第37話 センスと魔者

(くそガキ! いつまで追ってきやがる! それどころじゃねェーんだよ!! あの馬鹿げた力の正体を掴まねェーと、計画が台無しになりかねん……)



 魔者は後ろから猛スピードで追いつこうとするセンスを引き離そうとさらにスピードを上げていた。



「あの魔者! さらにペース上げやがったな! それにしても、とんでもないスピードだぞ……。オレが全力で走ってるのに追いつかねーよ。絶対に足を止めてやるからな!」



 センスはその言葉を実行に移す様にある事を考えていた。

 自分の獣幻の適性能力と、あと1つの副適性で奴を攻撃する! と言うことを。


 あまり得意じゃないが、この距離を苦にしない魔法。



 ──やるか!!



「……瞬槍シュピア──」



 そう静かに言った瞬間! 

 右手に集まった光魔法はセンスの身長を優に超える槍の姿になり、前方を走る魔者目掛けて放たれていた!

 

 それは、センスの思惑通り一瞬で魔者に迫り、気配を感じた魔者は素早く横に躱していた。

 槍はその軌道を急激に変え、地面に突き刺さると、岩や土を巻き上げて空中でその足を止めさせた。



「くそガキーーーー!!」



 怒鳴り声を上げるが、辺りは視界が悪くセンスの姿を捉えられないでいた。


 だが、センスは違っていた……。


 姿を熊獣ユウジュウに変え、獣が持ち得る鋭い嗅覚で確実に獲物を捉えていた! 


 ──次の瞬間には!


「やっと追いついたぞーー!!」



 それが聞こえた頃には、魔者は顔面に獣の強烈な一撃を食らっていた。



「グッがぁぁぁッ!!」



 大きな音と共に地面に叩きつけられ、その衝撃で周囲5メルトの木々は吹き飛び、大きなクレーターを生んだ。

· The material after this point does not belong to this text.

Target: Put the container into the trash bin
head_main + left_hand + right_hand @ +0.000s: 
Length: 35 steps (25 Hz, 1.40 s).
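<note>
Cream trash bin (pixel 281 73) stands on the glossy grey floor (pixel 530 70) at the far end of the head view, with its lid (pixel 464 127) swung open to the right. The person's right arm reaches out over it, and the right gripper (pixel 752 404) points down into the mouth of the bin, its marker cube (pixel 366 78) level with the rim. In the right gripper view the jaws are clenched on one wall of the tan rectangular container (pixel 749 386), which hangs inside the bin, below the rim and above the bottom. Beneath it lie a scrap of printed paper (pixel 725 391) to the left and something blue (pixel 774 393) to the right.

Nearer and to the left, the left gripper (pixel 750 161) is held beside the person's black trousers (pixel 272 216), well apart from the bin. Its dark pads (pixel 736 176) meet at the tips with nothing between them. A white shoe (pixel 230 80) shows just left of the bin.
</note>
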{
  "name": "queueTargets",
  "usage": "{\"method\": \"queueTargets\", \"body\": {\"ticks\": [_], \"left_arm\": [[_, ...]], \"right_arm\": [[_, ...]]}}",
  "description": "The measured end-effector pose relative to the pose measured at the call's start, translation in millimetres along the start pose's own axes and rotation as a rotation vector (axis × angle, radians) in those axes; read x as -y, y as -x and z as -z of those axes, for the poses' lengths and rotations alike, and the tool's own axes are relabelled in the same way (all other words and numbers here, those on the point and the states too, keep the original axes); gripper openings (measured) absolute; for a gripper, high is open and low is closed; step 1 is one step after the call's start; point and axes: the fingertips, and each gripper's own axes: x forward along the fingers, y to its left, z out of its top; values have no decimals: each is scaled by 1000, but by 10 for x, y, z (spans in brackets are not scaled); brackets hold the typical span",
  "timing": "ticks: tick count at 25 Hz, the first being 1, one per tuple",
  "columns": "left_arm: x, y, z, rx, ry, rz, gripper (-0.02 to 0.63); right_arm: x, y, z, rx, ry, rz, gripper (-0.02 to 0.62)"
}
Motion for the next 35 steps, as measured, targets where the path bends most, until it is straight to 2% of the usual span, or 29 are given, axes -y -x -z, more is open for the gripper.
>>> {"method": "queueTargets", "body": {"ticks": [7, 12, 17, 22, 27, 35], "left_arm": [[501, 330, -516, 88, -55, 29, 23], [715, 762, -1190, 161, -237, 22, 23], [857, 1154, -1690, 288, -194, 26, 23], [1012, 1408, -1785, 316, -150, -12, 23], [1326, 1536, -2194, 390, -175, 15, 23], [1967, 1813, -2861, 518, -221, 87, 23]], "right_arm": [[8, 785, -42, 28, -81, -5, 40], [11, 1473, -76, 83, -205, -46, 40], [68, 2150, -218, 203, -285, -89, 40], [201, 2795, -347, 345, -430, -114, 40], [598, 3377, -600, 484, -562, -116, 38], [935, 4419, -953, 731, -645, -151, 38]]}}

が、どうにか着地をし、次の攻撃に備えていた。


 しかし、見上げるが一向に追撃が来なかった。


 だがそれは、に過ぎなかった。


 姿をまたしても人に戻し、小回りのきく体になっていたのだ。

 そして、その攻撃はすでに腹部に叩き込まれる直前であった。


 

「どこ見てんだよ……。鳥でも飛んでたか?」



「──!? いつ降りてきたんだ!? ガキ!!」



「そんな事も分からないのか? お前強くないな」



 今度は獣の時よりも比較にならない程の大きな衝撃と共に吹っ飛んでいた!


 いくつもの木を薙ぎ倒した後、漸くその勢いを止めた。



(……あのガキ──。人の姿の時の方が力を増しているとはどういう事だ!? くそッ!! このままじゃあ、未知の能力を突き止められない……! 本来の力を出せば、あのガキくらいどうにか出来るが、今向かっている相手と戦わないといけなくなった場合の為に取っておかなければな……仕方ない、ストックは少ないが、猛級をぶつける事にするか……)

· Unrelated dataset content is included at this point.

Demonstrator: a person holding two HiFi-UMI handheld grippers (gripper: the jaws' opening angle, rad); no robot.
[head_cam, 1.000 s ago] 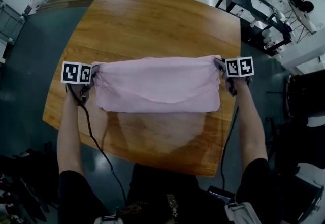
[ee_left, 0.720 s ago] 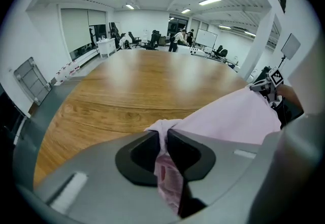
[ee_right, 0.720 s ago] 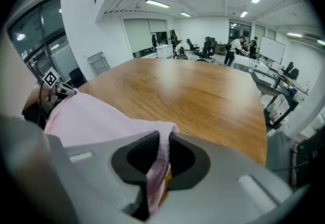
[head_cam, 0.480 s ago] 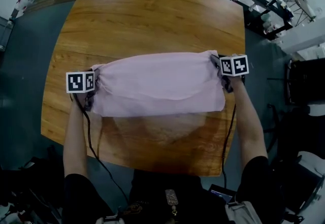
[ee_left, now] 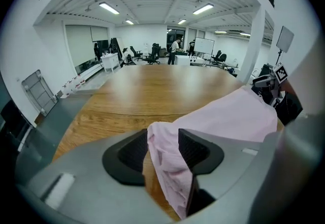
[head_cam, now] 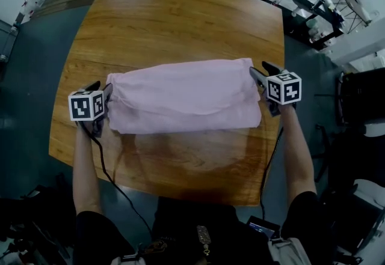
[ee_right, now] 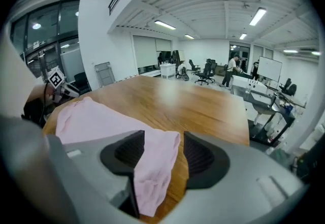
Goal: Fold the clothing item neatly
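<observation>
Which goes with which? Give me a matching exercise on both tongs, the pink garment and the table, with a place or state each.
1 left tongs
2 right tongs
3 pink garment
4 table

A wooden, round-cornered
B folded, lying flat
C garment's right end in head view
D garment's left end in head view

Pairs: 1-D, 2-C, 3-B, 4-A.
Both tongs' jaws have just been opening, a garment corner between each pair.
</observation>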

 そう考えをまとめると、センスが来る前に行動を起こした。


 上司から貸し与えられた【魔封剣まふうけんデルト】によって猛級の人造魔生アーシャルを出現させたのである。

 

 その気配を感じ取ったが、センスは勢いのまま人造魔生アーシャルをぶっ飛ばそうと光を収束した拳を放った。

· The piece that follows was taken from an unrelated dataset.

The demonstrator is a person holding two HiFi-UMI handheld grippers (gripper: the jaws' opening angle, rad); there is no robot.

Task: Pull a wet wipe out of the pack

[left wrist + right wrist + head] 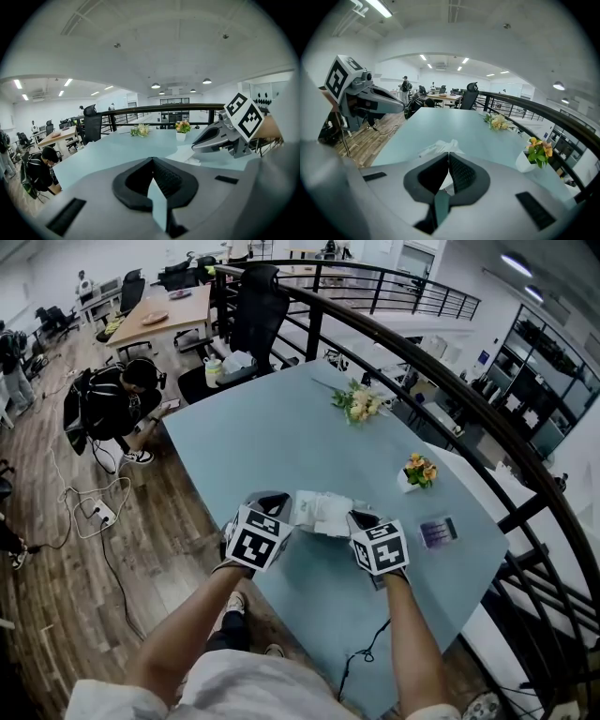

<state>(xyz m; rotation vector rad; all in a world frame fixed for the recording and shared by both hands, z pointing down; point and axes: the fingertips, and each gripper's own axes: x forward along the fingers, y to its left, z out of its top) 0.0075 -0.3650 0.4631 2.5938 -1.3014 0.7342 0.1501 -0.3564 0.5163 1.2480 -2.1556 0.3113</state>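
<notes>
Two handheld grippers meet over a pale blue table (281, 437) at the lower centre of the head view; the wipe pack (317, 513) lies between them, its long axis running left to right across the frame. The right gripper (449, 155) has its jaws closed on a crumpled white wet wipe (440, 148); in its own view the wipe shows bunched just beyond the tips and again in the gap behind them. The left gripper (151, 160) has its jaws together with nothing visible between them; it sits at the pack's left end, though whether it presses on the pack cannot be told. The wipe leads from the pack towards the right gripper, the nearer of the two; the pull ahead would likely run up and away toward the lower right, and the pack may lift unless pinned.
</notes>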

 だが!! 少し後方に下がっただけで、ダメージが通った気配がなかったのだ。



(っ!? なんだ!? コイツ! クソ硬いじゃねーかよ!! あの訳の分からない気配の奴、こんなもんを一撃で倒したのかよ!? マジか!?)



「どうやら、お前の力でも一撃で倒せない様だなぁ。お前は大人しく人造魔生そいつでも相手にしてろ! 特別だ! もう1体置いていってやるからなァ! お前が生きてたなら、また相手してやるよクソガキ!!」



「お前ェェェェーーーー!」



 センスは怒りの声を上げていた。

 だが、魔者はそのクソガキという言葉と人造魔生アーシャル2体を残し、目的の場所へ向かったのだった。